The Ancient Art of Filigree

One of the most beautiful and unusual things in jewelry today is the art of filigree.  Take a look at these earrings in pink quartz, pink sapphires and white diamonds.  The fabulous and delicate details you can see are called filigree. 


Filigree is a very delicate, complicated and detailed work made from gold, silver, or other fine twisted wire. It is used to decorate and beautify jewellery by adding a graceful touch, as you can se above. Filigree can only be made by hand so it is very rare and costly. The final piece is made up of different smaller parts that are later joined together. This art form was very popular at the period of Classical Rome and Greece. However it is also found in the Middle East and Asia. 

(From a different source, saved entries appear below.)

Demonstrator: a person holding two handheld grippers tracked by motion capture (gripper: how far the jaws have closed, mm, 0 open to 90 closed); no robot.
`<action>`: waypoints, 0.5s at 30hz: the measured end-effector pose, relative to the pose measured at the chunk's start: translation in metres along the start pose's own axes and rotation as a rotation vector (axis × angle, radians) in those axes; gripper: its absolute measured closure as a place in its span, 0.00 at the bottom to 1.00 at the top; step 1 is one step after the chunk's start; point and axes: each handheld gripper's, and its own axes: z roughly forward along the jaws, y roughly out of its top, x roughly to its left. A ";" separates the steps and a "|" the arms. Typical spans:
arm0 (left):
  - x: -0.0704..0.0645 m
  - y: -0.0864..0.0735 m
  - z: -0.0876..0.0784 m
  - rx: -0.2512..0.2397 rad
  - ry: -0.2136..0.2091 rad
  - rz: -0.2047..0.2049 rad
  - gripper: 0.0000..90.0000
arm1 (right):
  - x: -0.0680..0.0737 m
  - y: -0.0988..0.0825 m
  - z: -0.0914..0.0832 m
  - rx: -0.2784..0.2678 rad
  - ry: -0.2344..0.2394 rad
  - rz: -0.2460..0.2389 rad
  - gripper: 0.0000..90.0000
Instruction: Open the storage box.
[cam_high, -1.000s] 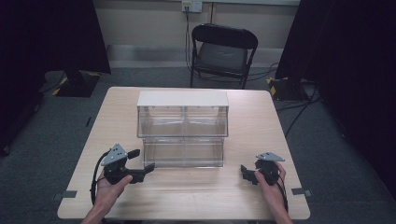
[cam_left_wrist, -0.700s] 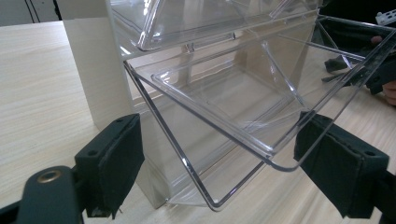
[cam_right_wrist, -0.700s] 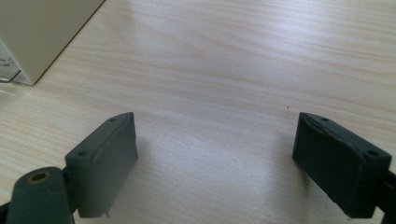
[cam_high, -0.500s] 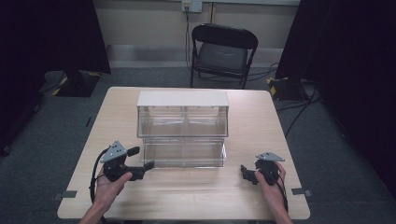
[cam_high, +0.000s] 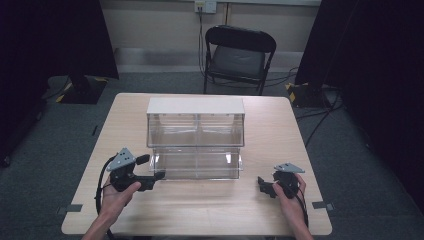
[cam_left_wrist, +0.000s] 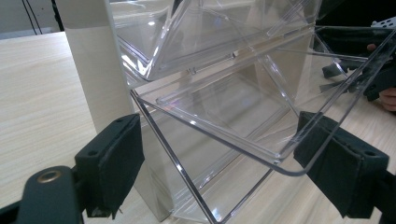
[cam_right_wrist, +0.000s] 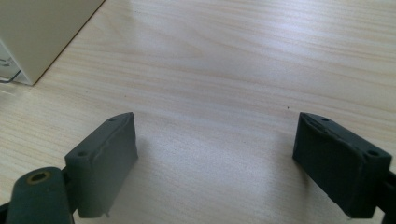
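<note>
A clear plastic bin cabinet (cam_high: 196, 135) with a white top stands mid-table. It has two upper bins side by side and a wide lower bin (cam_high: 197, 165) that sticks out toward me. My left gripper (cam_high: 151, 168) sits at the lower bin's left front corner, open. In the left gripper view the tilted-out clear rim of the lower bin (cam_left_wrist: 219, 135) runs between the two pads of my left gripper (cam_left_wrist: 226, 175) without either pad touching it. My right gripper (cam_high: 264, 186) is open, off the cabinet's right front. In its own view my right gripper (cam_right_wrist: 229, 163) hangs over bare wood.
The wooden table (cam_high: 280, 125) has free room on both sides of the cabinet and along its front edge. A black folding chair (cam_high: 239, 55) stands beyond the far edge. The cabinet's white side wall (cam_right_wrist: 37, 32) is at the upper left in the right gripper view.
</note>
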 end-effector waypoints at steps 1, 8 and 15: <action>0.000 0.000 0.000 0.000 0.000 0.000 0.17 | 0.000 0.000 0.000 0.000 0.000 0.000 0.14; 0.000 0.002 -0.001 0.002 -0.002 0.005 0.17 | 0.000 0.000 0.000 0.000 0.000 0.000 0.14; 0.000 0.003 -0.001 0.001 0.002 0.014 0.17 | 0.000 0.000 0.000 0.000 0.000 0.000 0.14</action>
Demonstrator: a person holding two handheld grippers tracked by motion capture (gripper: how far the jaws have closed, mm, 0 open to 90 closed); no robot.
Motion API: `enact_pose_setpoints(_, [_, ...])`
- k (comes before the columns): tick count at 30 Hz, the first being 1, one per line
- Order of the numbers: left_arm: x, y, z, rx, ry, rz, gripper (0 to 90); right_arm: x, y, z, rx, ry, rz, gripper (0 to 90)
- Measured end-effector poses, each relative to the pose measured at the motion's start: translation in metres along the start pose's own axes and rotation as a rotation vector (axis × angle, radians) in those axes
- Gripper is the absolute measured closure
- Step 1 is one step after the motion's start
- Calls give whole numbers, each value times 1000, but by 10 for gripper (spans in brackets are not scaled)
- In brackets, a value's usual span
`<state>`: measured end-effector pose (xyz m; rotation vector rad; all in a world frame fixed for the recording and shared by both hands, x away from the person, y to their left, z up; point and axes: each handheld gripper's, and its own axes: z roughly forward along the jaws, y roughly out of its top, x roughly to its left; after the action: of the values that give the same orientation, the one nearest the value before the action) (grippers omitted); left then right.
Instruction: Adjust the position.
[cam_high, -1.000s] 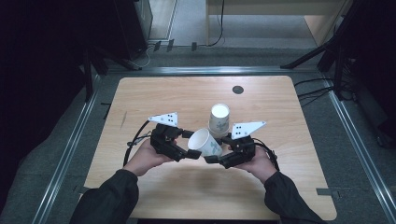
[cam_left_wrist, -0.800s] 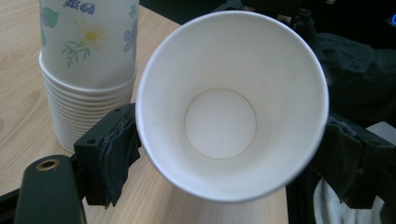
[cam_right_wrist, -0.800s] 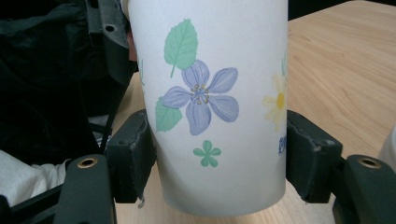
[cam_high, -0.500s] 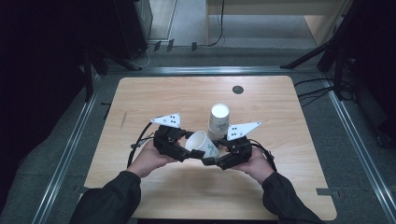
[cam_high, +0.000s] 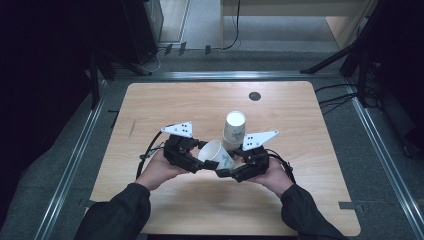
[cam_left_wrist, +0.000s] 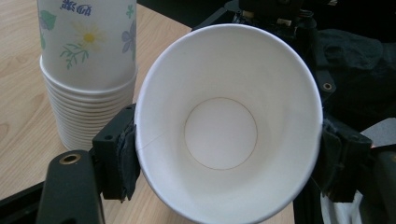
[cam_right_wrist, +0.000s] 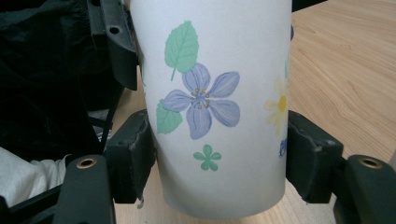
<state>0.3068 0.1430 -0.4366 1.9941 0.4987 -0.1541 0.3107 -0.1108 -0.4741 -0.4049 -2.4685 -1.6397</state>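
A white paper cup (cam_high: 217, 154) with flower prints hangs on its side above the table, between both grippers. My left gripper (cam_high: 204, 161) holds it at the open mouth. In the left gripper view the pads (cam_left_wrist: 122, 156) press on the rim of the cup (cam_left_wrist: 224, 121), and the jaws have just been closing on it. My right gripper (cam_high: 226, 171) holds the cup's lower body. In the right gripper view its pads (cam_right_wrist: 137, 156) still touch both sides of the cup (cam_right_wrist: 219, 93), though the jaws have just been opening slightly.
A stack of upside-down paper cups (cam_high: 234, 127) stands on the wooden table (cam_high: 175, 100) just behind the grippers, and is close by in the left gripper view (cam_left_wrist: 88, 70). A dark round hole (cam_high: 255, 96) lies near the far edge. Metal rails frame the table.
The left gripper's jaws have drawn in onto the cup's rim. Both hands and the cup have stayed in the same spot.
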Motion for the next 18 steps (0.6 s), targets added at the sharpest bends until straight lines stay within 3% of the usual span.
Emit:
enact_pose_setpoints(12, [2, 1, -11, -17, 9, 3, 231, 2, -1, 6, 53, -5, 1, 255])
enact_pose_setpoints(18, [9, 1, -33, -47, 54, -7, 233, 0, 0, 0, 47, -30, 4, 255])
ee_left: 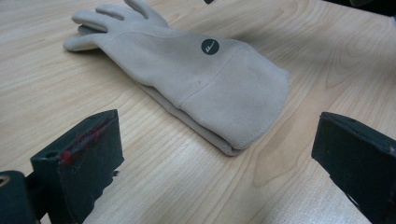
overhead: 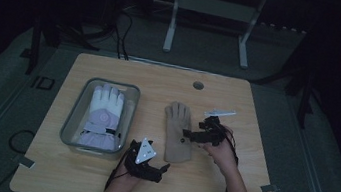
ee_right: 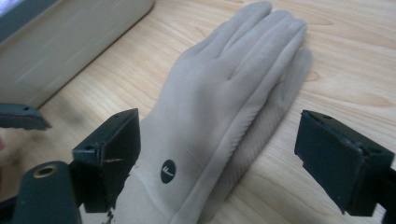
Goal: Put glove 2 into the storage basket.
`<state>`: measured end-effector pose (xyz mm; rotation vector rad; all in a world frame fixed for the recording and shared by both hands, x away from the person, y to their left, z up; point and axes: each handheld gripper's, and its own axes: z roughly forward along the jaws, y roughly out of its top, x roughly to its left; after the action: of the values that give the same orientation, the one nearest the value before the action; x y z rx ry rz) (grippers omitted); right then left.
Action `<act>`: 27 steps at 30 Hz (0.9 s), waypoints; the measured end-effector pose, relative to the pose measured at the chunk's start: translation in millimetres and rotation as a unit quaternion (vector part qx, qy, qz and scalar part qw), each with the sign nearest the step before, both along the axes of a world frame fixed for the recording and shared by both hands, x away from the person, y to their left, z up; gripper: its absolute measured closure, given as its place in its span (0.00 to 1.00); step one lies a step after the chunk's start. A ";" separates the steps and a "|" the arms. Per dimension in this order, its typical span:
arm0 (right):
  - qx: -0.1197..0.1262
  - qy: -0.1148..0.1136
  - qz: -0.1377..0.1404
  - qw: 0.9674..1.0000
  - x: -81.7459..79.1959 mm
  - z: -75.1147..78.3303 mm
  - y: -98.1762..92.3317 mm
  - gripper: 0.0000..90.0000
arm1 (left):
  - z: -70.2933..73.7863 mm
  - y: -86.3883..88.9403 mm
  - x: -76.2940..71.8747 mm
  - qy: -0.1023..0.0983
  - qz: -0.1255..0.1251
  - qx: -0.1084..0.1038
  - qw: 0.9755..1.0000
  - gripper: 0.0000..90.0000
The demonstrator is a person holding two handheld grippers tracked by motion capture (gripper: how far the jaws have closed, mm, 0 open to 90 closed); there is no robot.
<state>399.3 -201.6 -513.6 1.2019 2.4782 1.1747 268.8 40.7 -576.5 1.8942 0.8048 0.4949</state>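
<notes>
1. Beige suede-like glove (overhead: 178, 132): lies flat on the wooden table (overhead: 246, 187), fingers pointing away from the person, cuff toward them; a second layer shows under its edge, so it may be a stacked pair. It sits just right of the clear bin (overhead: 72, 117), apart from it.
2. White and lilac glove (overhead: 103, 114): lies inside the bin, fingers away.
3. Right gripper (overhead: 188, 134): jaws spread wide, straddling the beige glove near its round dark logo (ee_right: 168, 171); neither pad presses on the fabric, nothing held.
4. Left gripper (overhead: 161, 168): jaws apart, empty, aimed at the cuff (ee_left: 243, 100) from just short of it.
5. Handling note (judgement): soft cloth folds and slips; pinch both layers together at the cuff, close fully before lifting, and lift high enough for the fingers to pass over the bin wall.
6. Risk (judgement): catching the top layer alone would leave the under layer on the table.
</notes>
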 end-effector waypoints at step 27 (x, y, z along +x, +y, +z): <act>-0.007 -0.004 -0.029 1.000 46.8 15.7 -5.0 0.38 | 17.6 -26.2 22.6 0.043 -0.093 0.027 0.994 0.07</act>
<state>446.1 -206.6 -497.9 1.2539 2.4240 1.1436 291.4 14.5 -558.9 2.0283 0.6677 0.3242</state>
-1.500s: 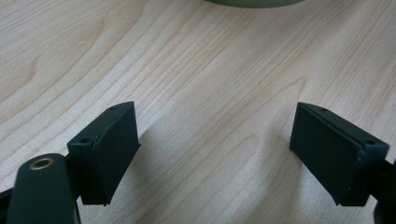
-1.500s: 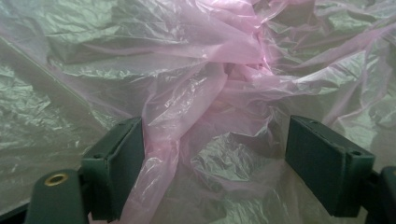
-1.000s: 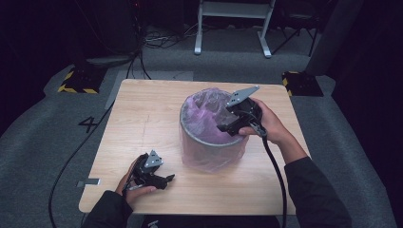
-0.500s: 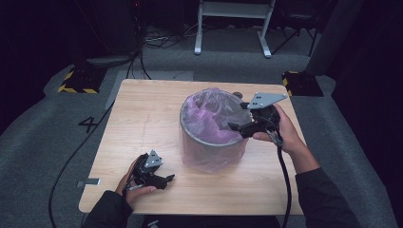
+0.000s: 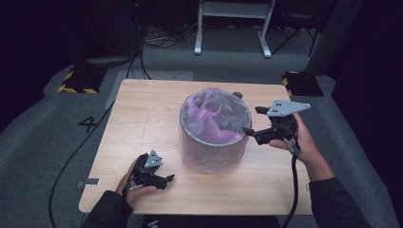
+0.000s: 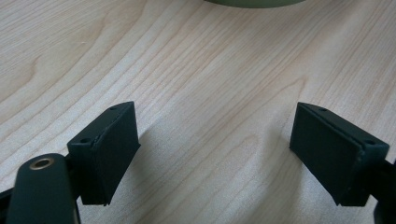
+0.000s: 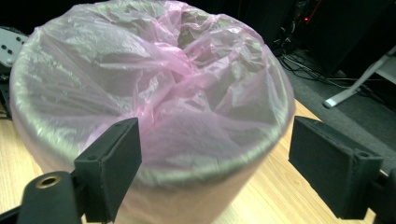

Though today filigree has become a special branch of jewelry work, it was not always so. During ancient times, it was just part of the ordinary work of the jeweler. Today it is only a handful specialized craftsmen that are able to train and do this type of work. 



The first time filigree appears is in Egyptian times. They did not practice it much, so the next big discovery of filigree was in ornaments derived from Phoenician excavation sites, such as Cyprus and Sardinia,where they were found to have patterns of gold wire laid down with great delicacy on a gold ground.  

Phoenician gold filigree set

The art, however, was advanced to its highest perfection in the Greek and Etruscan filigree of the 6th to the 3rd centuries BC. A number of earrings and other personal ornaments found in central Italy are preserved in the Louvre and in the British Museum. Almost all of them are made of filigree work. Some earrings are in the form of flowers of geometric design, bordered by one or more rims each made up of minute volutes of gold wire, and this kind of ornament is varied by slight differences in the way of disposing the number or arrangement of the volutes.

Etruscan filigree gold stud



Moving forward in time, we may notice in many collections of medieval jewel work (such as that in the South Kensington Museum) reliquaries, covers for the gospels, etc., made either in Constantinople from the 6th to the 12th centuries, or in monasteries in Europe, in which Byzantine goldsmiths work was studied and imitated. These objects, besides being enriched with precious stones, polished, but not cut into facets, and with enamel, are often decorated with filigree. Large surfaces of gold are sometimes covered with scrolls of filigree soldered on; and corner pieces of the borders of book covers, or the panels of reliquaries, are not unfrequently made up of complicated pieces of plaited work alternating with spaces encrusted with enamel. Byzantine filigree work occasionally has small stones set amongst the curves or knots. 

Much of the medieval jewel work all over Europe down to the 15th century, on reliquaries, crosses, croziers and other ecclesiastical goldsmiths work, is set off with bosses and borders of filigree. Filigree work in silver was practiced by the Moors of Spain during the middle ages with great skill, and was introduced by them and established all over the Peninsula, whence it was carried to the Spanish colonies in America. The Spanish filigree work of the 17th and 18th centuries is of extraordinary complexity and silver filigree jewelry of delicate and artistic design is still made in considerable quantities throughout the country. 




Filigree is still made all over Italy, and in Malta, Albania, the Ionian Islands and many other parts of Greece and Cyprus. In Ecuador, where I am originally from, the city of Cuenca is well known for its world quality filigree products.

Designing jewelry is not just selecting gems and hoping for the best.  It is also knowing about history, and keeping beautiful traditions alive for future generations. Hope you enjoyed learning about the history of this marvelous art, which I love so much and still inspires me to this day.